The first edition (Norton, 1944) is available today from an American bookseller, Fine in a VG to NF jacket, for $65.  A slightly less crisp copy is $40 from a Canadian bookseller. The UK first is Collins, 1945. A number of editions exist; Norton reissued the Alice Tilton novels in hardcover in the 1970s or thereabouts, Foul Play Press did a uniform paper edition including the copy I have re-read (seen at the top of this post) in 1992, and Popular Library did a 1970s edition with a wacky and reasonably irrelevant cover illustration, which I have shown to the left.

Here, I think the first edition is the most collectible; the cover illustration is charming, a drawing of the two drunken deliverymen who make up part of the wacky crew inhabiting this novel. (Why those two, I have no idea; they’re nowhere near being the most important characters in the book.) There is not much of a market for Alice Tilton these days; she seems to go in and out of favour. Considering the nonsense that got made into movies at about the time of publication, I am at a loss to understand why any of these books were never filmed; perhaps because of the one-year tenure of The Adventures of Leonidas Witherall on Mutual in 1944/1945.

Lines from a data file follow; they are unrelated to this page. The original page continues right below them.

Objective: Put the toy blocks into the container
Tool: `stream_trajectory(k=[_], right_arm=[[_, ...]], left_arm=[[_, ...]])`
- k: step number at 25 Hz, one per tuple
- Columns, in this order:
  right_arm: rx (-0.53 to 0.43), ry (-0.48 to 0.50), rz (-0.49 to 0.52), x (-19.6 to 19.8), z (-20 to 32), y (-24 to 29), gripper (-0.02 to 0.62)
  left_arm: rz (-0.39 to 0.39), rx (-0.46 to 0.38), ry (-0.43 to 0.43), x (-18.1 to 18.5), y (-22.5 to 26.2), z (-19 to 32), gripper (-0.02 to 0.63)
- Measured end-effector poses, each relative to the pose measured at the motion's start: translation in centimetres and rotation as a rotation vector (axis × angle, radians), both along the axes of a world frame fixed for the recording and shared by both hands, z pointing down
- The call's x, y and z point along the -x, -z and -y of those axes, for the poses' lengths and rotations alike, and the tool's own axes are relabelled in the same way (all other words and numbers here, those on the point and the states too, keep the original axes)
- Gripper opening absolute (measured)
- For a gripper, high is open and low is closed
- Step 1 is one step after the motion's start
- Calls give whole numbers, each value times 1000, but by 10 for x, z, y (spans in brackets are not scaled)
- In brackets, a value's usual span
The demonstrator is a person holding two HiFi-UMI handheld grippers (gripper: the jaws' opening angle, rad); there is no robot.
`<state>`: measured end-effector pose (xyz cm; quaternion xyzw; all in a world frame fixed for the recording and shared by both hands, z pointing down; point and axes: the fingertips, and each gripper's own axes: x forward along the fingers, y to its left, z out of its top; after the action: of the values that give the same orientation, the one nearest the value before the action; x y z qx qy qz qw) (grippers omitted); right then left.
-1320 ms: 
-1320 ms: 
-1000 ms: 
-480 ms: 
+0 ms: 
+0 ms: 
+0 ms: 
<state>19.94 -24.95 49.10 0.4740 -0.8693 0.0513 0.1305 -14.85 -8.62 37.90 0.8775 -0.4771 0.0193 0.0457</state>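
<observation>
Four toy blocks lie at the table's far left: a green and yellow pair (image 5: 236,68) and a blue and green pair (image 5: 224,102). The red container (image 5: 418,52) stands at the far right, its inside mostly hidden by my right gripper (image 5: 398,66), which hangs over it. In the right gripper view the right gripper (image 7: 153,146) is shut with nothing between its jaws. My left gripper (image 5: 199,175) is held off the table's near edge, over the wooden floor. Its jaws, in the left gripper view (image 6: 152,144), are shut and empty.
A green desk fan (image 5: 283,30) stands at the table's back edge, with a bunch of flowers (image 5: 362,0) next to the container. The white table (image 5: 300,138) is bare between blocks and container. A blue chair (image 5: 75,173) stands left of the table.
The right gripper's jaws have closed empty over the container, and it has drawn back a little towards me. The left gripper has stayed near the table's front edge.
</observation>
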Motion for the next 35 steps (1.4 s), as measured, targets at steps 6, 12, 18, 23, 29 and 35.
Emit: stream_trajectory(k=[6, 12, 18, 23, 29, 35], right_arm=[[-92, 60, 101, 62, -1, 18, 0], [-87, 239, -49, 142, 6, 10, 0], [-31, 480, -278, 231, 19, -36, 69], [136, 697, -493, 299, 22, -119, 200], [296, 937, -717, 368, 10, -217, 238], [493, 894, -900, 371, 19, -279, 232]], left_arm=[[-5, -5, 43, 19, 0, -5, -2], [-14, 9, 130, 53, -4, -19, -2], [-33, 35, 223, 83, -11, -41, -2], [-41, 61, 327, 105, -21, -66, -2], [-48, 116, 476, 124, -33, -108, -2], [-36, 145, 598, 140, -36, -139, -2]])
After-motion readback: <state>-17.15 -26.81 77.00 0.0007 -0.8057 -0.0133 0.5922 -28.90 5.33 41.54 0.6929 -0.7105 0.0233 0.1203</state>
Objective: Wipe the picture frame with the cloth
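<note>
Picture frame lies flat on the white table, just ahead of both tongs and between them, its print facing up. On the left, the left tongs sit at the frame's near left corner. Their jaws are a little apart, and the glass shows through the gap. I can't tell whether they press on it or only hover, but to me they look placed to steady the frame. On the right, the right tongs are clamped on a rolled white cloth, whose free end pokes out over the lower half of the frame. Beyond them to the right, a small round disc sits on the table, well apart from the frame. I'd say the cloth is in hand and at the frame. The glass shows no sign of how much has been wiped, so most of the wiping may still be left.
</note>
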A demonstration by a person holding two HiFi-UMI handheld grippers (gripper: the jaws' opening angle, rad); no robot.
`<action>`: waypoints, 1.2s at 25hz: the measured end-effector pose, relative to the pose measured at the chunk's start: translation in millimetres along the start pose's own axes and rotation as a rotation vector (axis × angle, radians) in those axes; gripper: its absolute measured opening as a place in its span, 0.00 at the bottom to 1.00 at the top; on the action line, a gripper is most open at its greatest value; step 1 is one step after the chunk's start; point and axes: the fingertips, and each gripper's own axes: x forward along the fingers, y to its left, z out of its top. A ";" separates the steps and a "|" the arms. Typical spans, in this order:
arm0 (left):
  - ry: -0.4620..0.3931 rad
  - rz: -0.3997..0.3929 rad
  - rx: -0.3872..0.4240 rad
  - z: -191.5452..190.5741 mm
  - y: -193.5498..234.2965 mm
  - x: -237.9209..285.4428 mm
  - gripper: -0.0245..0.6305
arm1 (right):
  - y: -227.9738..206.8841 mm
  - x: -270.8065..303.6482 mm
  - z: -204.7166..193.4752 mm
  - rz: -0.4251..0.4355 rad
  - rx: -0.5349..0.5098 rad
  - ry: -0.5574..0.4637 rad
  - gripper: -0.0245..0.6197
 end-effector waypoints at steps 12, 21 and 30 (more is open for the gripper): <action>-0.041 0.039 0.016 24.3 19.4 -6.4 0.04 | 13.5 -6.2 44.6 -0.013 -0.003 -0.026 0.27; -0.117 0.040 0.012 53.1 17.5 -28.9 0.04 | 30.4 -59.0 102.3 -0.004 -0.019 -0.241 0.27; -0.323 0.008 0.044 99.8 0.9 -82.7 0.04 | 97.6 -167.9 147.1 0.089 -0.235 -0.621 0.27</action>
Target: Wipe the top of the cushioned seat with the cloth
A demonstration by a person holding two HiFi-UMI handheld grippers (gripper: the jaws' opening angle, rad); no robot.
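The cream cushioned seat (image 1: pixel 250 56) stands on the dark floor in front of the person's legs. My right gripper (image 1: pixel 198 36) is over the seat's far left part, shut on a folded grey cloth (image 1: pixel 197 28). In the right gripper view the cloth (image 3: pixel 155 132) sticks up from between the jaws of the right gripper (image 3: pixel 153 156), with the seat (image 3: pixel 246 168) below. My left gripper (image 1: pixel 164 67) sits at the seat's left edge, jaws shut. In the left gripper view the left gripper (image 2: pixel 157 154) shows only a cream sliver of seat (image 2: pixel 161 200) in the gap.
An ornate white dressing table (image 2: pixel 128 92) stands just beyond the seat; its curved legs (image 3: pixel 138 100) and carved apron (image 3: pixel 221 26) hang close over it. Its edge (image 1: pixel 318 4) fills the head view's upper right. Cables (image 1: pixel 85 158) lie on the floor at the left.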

By way of contrast, Home Sweet Homicide mentioned above, that came out in the same year, by Craig Rice, NF in NF jacket, is $1,250 plus shipping. I have to say there is a chance the specific value would be affected by having been named a Haycraft-Queen “cornerstone”, and filmed to boot, but this is still  quite a difference from $65 for an Alice Tilton novel. I’m still not sure why the public loved Rice and was indifferent to Taylor, but this will give you a good idea of their value to posterity.

The handful of surviving episodes of the radio program are readily available on the internet for free, here and elsewhere; if you’re interested, I can’t guarantee that any of them contain Agnes Moorhead in her brief stint as Mrs. Mullet, but they’re worth a listen.